### Work request
Take the entries that follow and return exactly the lines from the one holding "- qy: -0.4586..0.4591" through the one holding "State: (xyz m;", both included. Nothing else is needed.
++++ Task material
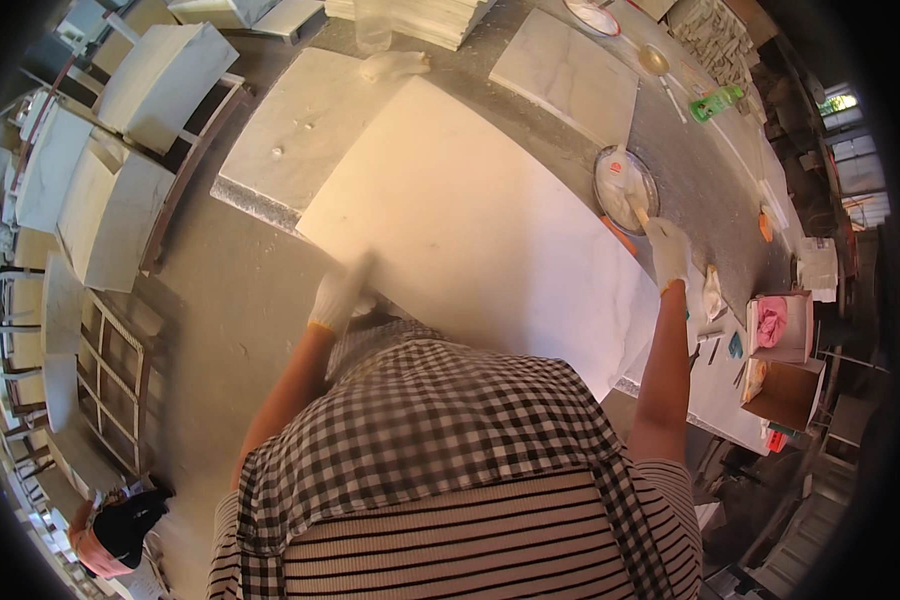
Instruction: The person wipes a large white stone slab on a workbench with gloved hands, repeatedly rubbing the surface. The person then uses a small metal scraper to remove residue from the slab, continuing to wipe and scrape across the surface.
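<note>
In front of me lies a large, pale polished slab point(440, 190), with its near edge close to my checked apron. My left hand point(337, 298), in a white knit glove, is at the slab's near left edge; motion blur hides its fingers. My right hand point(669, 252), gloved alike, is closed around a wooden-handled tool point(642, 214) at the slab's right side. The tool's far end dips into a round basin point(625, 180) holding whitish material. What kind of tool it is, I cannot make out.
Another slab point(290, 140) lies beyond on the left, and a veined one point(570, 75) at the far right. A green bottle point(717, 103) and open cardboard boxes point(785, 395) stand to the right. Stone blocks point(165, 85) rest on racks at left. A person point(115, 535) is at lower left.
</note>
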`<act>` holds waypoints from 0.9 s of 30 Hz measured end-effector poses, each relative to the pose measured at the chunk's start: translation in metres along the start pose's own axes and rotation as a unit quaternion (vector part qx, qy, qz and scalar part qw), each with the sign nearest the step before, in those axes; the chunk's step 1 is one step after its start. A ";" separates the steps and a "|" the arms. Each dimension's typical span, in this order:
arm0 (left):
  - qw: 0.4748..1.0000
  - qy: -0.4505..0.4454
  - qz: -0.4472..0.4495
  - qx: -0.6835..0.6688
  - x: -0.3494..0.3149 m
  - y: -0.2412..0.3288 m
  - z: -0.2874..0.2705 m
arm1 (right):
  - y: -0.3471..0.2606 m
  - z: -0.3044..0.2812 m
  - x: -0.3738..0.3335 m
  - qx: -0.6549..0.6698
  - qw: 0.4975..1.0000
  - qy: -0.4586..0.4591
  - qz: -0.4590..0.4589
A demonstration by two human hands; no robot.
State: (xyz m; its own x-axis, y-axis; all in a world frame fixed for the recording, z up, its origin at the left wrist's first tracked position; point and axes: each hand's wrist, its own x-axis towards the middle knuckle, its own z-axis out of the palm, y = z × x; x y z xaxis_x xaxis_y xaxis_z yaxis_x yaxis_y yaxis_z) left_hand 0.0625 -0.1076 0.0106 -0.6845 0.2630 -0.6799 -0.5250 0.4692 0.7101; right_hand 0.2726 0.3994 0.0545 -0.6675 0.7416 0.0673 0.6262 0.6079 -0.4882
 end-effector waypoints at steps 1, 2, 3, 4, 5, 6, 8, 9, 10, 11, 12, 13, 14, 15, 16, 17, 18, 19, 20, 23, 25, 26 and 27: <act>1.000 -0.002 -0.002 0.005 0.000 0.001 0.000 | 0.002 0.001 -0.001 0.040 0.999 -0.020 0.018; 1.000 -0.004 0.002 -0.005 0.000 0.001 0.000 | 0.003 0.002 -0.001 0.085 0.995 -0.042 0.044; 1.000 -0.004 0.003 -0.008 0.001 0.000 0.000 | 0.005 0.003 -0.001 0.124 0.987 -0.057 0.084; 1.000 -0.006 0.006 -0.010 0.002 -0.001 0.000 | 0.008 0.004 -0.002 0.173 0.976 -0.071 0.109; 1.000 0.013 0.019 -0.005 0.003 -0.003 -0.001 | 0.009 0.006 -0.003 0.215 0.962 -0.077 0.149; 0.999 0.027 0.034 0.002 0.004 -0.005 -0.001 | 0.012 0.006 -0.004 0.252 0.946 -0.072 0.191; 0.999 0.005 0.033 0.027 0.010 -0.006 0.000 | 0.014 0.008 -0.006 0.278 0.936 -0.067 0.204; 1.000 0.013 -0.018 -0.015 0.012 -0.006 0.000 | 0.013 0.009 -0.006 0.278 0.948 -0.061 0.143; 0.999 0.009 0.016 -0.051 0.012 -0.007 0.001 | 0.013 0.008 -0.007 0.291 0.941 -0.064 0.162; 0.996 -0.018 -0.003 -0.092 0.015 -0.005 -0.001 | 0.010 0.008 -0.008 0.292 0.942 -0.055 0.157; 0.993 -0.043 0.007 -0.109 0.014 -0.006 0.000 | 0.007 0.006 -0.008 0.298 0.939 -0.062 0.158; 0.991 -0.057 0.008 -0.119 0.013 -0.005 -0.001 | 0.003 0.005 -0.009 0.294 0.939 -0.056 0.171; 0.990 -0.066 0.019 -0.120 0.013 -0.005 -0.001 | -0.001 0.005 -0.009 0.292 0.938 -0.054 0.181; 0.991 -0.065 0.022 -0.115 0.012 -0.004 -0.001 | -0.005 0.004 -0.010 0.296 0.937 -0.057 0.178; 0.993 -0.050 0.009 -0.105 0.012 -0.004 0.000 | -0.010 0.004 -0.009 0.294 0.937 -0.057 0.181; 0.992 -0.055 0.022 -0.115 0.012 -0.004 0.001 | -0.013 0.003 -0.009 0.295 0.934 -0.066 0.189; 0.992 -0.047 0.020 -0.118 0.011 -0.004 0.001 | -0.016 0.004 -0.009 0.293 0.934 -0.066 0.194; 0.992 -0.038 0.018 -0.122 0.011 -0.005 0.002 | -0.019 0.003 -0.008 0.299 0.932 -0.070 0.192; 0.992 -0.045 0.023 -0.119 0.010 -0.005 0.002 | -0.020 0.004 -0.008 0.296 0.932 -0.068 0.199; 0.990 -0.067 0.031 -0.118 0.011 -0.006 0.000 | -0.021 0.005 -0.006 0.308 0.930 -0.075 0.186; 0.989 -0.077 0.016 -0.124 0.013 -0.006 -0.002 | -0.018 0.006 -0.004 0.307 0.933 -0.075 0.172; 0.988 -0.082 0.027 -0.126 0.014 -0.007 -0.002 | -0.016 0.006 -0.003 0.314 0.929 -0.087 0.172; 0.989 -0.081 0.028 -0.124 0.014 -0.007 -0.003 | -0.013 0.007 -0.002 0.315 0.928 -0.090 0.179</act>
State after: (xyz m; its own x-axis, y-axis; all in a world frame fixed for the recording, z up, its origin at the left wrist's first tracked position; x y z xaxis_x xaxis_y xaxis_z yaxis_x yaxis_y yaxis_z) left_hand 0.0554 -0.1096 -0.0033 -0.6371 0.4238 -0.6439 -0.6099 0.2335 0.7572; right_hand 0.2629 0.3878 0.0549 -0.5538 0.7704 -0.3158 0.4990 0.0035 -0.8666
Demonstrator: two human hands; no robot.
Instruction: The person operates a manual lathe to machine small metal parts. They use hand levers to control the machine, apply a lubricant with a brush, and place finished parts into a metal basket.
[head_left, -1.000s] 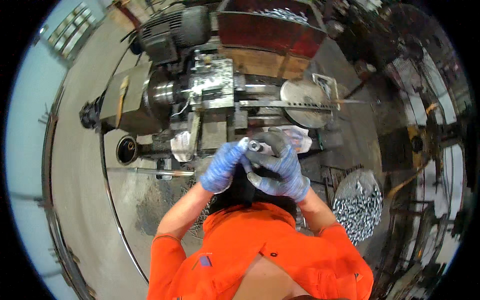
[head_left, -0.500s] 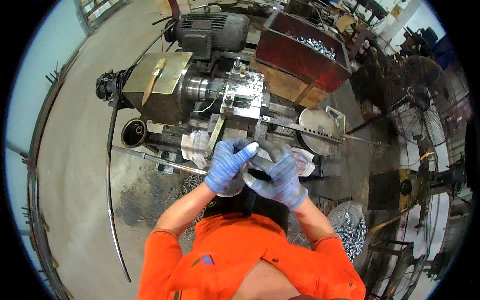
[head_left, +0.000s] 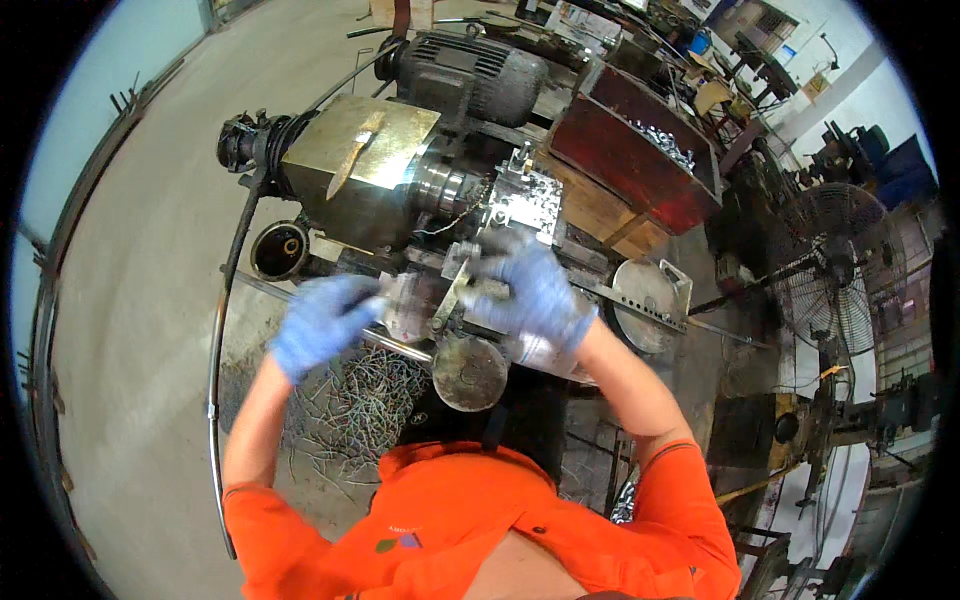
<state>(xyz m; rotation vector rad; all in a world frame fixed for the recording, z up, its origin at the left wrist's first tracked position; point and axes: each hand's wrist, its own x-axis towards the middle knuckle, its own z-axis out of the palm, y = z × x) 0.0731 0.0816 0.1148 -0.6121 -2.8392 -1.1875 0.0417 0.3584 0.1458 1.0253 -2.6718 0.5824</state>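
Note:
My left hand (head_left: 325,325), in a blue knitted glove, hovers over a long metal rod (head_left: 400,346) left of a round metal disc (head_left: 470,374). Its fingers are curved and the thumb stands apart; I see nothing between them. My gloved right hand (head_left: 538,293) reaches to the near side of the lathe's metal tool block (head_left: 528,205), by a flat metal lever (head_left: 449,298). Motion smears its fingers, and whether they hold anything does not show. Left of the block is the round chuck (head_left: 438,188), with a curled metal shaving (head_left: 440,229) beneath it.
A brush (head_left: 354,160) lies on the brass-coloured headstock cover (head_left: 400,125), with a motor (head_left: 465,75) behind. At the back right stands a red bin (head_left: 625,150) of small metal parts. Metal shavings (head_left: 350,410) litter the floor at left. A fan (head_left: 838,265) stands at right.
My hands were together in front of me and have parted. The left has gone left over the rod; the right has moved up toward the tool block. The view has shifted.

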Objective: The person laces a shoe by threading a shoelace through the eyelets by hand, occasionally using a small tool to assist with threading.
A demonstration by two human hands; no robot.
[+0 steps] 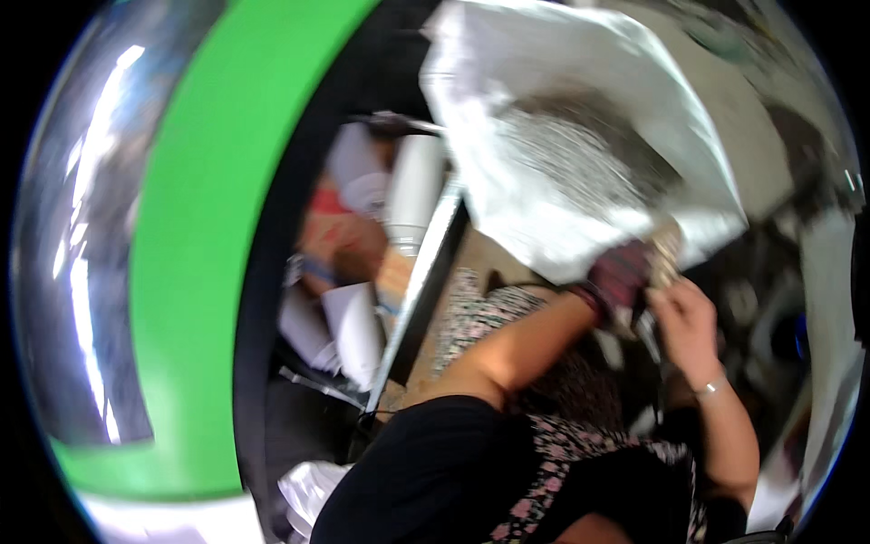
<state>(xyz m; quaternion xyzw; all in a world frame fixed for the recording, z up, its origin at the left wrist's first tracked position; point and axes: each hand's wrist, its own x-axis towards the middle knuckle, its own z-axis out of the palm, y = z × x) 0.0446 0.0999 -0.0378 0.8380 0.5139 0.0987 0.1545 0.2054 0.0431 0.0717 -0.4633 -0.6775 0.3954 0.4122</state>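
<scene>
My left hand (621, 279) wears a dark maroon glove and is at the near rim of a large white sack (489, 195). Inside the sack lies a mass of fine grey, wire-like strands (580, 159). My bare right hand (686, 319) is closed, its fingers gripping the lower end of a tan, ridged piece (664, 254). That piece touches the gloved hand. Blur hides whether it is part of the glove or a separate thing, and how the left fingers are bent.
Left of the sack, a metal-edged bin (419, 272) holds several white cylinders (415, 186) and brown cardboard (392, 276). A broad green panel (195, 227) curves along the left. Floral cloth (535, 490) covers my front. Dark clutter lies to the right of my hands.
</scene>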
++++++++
### Output below
  - qy: -0.4586..0.4591
  - qz: -0.4590..0.4589
A demonstration by two human hands; no robot.
State: (xyz m; its own x-axis, y-axis; all in a world frame fixed for the recording, z up, its origin at the left wrist's first tracked position; point and axes: each hand's wrist, its own x-axis towards the middle knuckle, its own z-axis out of the palm, y = z × x; x y z xaxis_x xaxis_y xaxis_z yaxis_x yaxis_y yaxis_z) left_hand 0.0625 -0.1076 0.0106 -0.6845 0.2630 -0.6799 -0.5250 0.4692 0.7101; right_hand 0.2726 0.3994 0.0545 -0.6675 0.7416 0.0673 0.6262 0.6079 -0.4882

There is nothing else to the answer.